> Goal of the exercise
Every line of the material below that holds the string "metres" should be copied.

> Task input
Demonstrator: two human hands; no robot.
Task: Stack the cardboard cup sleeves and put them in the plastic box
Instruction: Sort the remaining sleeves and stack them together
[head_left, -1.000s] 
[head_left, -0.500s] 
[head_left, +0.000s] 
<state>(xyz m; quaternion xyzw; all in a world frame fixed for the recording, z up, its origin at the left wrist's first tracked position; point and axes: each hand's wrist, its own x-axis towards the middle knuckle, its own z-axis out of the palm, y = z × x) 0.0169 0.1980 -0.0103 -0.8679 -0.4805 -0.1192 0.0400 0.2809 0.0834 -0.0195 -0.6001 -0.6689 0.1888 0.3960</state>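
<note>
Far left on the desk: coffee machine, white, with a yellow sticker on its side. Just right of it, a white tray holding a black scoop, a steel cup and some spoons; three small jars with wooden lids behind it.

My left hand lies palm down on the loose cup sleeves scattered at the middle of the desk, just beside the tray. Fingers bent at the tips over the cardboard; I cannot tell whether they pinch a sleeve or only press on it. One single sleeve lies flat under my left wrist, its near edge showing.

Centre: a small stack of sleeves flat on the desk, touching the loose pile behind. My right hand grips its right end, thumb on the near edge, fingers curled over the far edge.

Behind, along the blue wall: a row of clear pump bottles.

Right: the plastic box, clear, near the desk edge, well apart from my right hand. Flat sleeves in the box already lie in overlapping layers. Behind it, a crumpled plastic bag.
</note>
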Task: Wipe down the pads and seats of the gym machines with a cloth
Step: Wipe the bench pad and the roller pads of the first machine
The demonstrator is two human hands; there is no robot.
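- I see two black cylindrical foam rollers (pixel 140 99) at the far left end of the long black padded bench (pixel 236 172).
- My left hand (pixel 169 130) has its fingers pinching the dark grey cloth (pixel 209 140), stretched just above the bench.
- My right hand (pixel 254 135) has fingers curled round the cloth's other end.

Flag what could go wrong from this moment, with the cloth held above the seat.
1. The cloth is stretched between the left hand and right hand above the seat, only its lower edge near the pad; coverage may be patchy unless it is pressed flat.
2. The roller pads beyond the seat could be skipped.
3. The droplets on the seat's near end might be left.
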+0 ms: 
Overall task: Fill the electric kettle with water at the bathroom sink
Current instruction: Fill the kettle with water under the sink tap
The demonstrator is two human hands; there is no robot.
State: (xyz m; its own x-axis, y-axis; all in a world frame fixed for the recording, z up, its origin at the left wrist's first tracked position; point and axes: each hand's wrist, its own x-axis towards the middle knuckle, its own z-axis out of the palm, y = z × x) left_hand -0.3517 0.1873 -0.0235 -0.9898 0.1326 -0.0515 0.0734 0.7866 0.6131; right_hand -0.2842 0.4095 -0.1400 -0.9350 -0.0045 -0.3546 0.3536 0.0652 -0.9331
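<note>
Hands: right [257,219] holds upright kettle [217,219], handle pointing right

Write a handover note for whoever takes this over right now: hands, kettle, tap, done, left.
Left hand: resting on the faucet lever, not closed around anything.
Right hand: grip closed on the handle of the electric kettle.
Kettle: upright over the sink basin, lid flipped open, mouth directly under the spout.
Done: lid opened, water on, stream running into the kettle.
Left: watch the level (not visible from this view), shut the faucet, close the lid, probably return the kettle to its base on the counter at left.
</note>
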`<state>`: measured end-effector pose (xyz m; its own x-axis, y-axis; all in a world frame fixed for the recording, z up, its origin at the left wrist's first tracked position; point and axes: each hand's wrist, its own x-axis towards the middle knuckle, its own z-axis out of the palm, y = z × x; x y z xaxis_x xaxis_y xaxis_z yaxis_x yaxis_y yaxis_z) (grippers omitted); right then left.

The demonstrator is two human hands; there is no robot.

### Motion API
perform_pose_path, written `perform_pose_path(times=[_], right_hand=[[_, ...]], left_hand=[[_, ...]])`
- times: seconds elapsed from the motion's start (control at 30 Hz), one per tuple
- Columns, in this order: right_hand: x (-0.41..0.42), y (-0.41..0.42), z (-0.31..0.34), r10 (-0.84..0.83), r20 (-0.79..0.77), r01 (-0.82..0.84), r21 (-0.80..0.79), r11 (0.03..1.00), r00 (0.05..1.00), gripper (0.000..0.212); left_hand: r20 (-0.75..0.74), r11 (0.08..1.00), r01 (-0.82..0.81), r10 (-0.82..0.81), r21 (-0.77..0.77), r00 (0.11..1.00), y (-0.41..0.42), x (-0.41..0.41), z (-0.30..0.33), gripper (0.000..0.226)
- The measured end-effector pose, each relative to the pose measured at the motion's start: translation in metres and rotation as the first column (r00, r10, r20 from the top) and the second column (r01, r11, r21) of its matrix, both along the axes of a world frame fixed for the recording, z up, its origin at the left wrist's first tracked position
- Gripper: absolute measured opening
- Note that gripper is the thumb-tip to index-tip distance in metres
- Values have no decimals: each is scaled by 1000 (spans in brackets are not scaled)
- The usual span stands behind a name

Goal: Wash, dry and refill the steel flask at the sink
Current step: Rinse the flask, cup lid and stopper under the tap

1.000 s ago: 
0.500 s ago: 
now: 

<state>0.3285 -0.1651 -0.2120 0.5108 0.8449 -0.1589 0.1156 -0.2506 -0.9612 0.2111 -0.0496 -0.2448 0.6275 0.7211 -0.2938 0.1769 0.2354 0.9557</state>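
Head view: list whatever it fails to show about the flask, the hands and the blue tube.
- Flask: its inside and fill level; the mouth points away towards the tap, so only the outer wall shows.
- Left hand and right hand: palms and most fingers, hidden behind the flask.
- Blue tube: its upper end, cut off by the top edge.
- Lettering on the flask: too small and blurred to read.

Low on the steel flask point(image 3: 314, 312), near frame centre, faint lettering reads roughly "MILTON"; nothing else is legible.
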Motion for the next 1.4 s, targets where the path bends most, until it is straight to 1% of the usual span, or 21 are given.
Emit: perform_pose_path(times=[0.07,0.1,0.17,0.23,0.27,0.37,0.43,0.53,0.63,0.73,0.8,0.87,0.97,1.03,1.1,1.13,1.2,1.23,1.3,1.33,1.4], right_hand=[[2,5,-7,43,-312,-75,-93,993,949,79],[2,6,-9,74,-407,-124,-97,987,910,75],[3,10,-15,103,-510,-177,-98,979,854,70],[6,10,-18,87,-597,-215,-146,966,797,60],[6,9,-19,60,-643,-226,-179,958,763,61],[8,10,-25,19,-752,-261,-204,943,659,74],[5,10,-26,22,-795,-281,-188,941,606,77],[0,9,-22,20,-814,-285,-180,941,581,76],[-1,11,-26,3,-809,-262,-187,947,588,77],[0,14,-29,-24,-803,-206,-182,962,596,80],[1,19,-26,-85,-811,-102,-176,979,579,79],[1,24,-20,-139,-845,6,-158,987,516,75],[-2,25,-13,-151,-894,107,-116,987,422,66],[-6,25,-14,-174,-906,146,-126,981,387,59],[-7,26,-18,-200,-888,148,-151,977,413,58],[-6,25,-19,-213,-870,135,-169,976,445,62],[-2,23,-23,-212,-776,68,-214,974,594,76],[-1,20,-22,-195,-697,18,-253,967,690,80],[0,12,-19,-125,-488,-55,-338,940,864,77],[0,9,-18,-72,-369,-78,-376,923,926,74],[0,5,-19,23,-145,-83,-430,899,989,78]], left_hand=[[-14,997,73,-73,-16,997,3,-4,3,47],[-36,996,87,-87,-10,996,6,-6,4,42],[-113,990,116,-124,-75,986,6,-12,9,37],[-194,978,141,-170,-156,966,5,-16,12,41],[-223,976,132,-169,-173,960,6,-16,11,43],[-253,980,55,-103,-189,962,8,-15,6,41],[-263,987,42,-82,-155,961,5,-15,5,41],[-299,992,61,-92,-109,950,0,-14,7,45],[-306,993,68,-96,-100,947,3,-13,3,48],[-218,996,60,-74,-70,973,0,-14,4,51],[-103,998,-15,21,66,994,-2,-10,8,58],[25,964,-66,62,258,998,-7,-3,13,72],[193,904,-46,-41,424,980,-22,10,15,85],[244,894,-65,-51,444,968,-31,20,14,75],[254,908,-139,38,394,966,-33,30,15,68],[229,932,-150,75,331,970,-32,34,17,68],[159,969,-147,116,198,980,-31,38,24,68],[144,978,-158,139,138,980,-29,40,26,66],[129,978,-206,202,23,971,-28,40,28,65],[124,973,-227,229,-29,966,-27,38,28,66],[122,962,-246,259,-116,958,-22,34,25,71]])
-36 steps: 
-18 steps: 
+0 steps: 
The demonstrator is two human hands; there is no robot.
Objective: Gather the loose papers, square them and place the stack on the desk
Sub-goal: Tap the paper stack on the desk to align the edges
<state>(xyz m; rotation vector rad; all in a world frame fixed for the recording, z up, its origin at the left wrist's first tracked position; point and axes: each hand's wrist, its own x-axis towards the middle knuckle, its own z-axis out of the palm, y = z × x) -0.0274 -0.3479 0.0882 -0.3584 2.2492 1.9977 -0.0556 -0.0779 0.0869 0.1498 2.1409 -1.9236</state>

> Solution to the exercise
- The measured end-effector pose, each relative to the pose measured at the motion's start: translation in metres and rotation as the first column (r00, r10, r20 from the top) and the second column (r01, r11, r21) of its matrix, both along the axes of a world frame fixed for the recording, z up, its origin at the left wrist's first tracked position
- Note that gripper is the thumb-tip to index-tip distance in metres

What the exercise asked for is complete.